> **WHAT THIS TASK INVOLVES**:
Quote the material exactly from the line that contains "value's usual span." through its last line. Any pictures are to be left out.

> **SUPPLIED INFORMATION**:
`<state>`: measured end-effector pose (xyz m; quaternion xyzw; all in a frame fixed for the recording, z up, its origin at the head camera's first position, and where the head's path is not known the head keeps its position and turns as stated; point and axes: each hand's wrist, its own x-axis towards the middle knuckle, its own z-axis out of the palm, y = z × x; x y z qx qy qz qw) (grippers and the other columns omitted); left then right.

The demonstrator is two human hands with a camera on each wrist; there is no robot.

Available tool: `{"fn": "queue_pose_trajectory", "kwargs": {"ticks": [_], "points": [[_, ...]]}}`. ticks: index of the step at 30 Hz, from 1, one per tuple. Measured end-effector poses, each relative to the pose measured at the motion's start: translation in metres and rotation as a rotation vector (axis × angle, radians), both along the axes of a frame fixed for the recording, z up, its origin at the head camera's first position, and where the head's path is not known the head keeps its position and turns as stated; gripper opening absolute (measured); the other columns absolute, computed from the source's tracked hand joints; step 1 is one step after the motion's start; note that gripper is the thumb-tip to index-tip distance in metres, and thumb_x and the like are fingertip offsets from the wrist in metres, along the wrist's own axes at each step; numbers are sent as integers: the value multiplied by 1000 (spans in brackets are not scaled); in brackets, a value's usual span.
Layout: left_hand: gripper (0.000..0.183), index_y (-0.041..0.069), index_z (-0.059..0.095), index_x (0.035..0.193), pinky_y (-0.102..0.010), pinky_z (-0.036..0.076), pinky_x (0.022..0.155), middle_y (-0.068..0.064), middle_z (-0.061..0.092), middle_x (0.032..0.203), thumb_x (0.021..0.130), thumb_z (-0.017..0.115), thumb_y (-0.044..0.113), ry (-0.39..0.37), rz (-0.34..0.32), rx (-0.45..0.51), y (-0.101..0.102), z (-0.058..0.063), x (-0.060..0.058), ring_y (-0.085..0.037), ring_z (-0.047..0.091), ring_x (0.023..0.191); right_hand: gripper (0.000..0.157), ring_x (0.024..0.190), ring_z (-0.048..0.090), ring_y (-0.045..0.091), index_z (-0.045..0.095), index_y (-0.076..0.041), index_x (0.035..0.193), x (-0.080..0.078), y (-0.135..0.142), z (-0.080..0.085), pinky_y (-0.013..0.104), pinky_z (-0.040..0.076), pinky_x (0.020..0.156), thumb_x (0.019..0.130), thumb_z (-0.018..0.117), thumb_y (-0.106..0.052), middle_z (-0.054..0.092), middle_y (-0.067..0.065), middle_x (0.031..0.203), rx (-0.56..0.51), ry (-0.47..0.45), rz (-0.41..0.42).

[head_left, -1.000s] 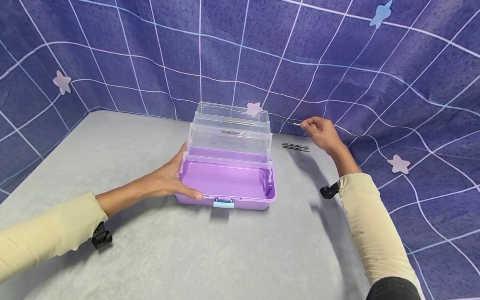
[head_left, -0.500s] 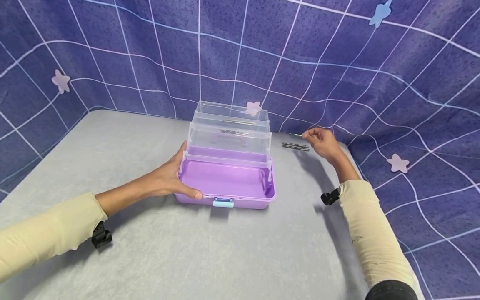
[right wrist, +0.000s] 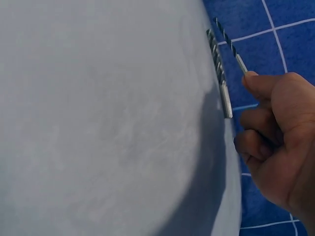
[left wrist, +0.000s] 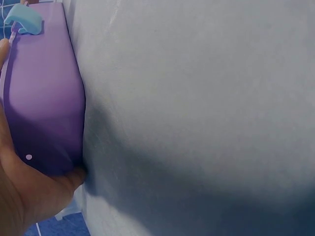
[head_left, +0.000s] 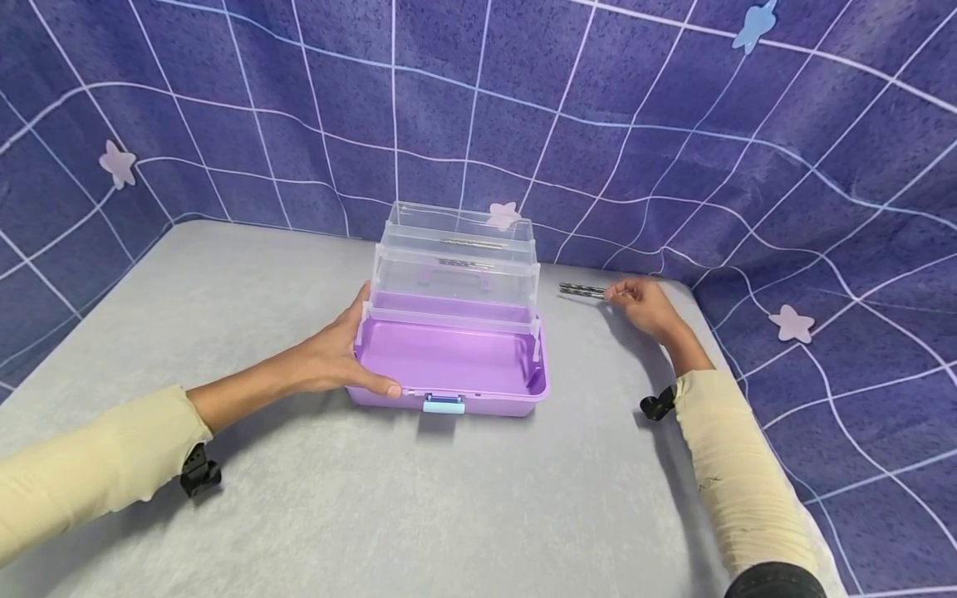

> **RESPONSE BOX**:
Available tool: `{"fn": "queue_pose_trajectory", "kwargs": {"ticks": [_], "points": [[_, ...]]}}`. ticks: index of the step at 30 Hz, from 1, one per tuple. Measured end-effector poses, each relative to the pose measured at the motion's start: translation in metres and rotation as a rotation vector (axis × angle, radians), both along the axes of a frame fixed for the recording, z up, its origin at the head camera's first position, and where the head's path is not known the head keeps its position and turns as stated; gripper opening absolute (measured); the other columns absolute, computed from the source's tracked hand joints; step 1 is one step after the motion's start; note that gripper is the thumb-tip to index-tip distance in metres, and thumb_x and the like are fingertip offsets from the wrist in metres, along the wrist's own axes at each step; numbers are sent as integers: the value multiplied by 1000 (spans in brackets are not scaled); in brackets, a value's usual span.
Layout: left_hand: gripper (0.000..0.183), index_y (-0.041..0.069), index_z (-0.059..0.095), index_x (0.035..0.193), pinky_y (-0.102..0.010), pinky_z (-0.036..0.076), pinky_x (0.022..0.155), middle_y (-0.068..0.064), middle_z (-0.061..0.092), middle_x (0.032..0.203), thumb_x (0.021..0.130), thumb_z (-0.017..0.115), thumb_y (-0.044..0.113), ry (-0.39..0.37), rz (-0.34..0.32), rx (-0.45..0.51), y (-0.101..0.102), z (-0.058..0.063), x (-0.060..0.058), ring_y (-0.085..0.037), ring_z (-0.047..0.091), ring_x (0.023..0.191); right_hand: gripper (0.000..0.157), ring_x (0.024..0.190), ring_z (-0.048..0.090), ring_y (-0.045..0.091), index_z (-0.045..0.095), index_y (-0.076..0.041), index_x (0.035..0.193), x (-0.080..0.078), y (-0.135..0.142), z (-0.080..0.085), pinky_y (-0.013..0.104), pinky_z (-0.040..0.076), pinky_x (0.020..0.156), thumb_x (0.019..0.130), thumb_z (-0.018..0.117), thumb_y (-0.106..0.052), middle_z (-0.054..0.092), middle_y (-0.067..0.065), middle_x (0.031..0.203), rx (-0.56..0.51), ry (-0.47..0.45), rz (-0.41..0.42).

[head_left, -1.000s] 
[head_left, -0.500s] 
[right wrist, +0.000s] 
[left wrist, +0.000s] 
[head_left, +0.000s] 

Nothing else belongs in this output.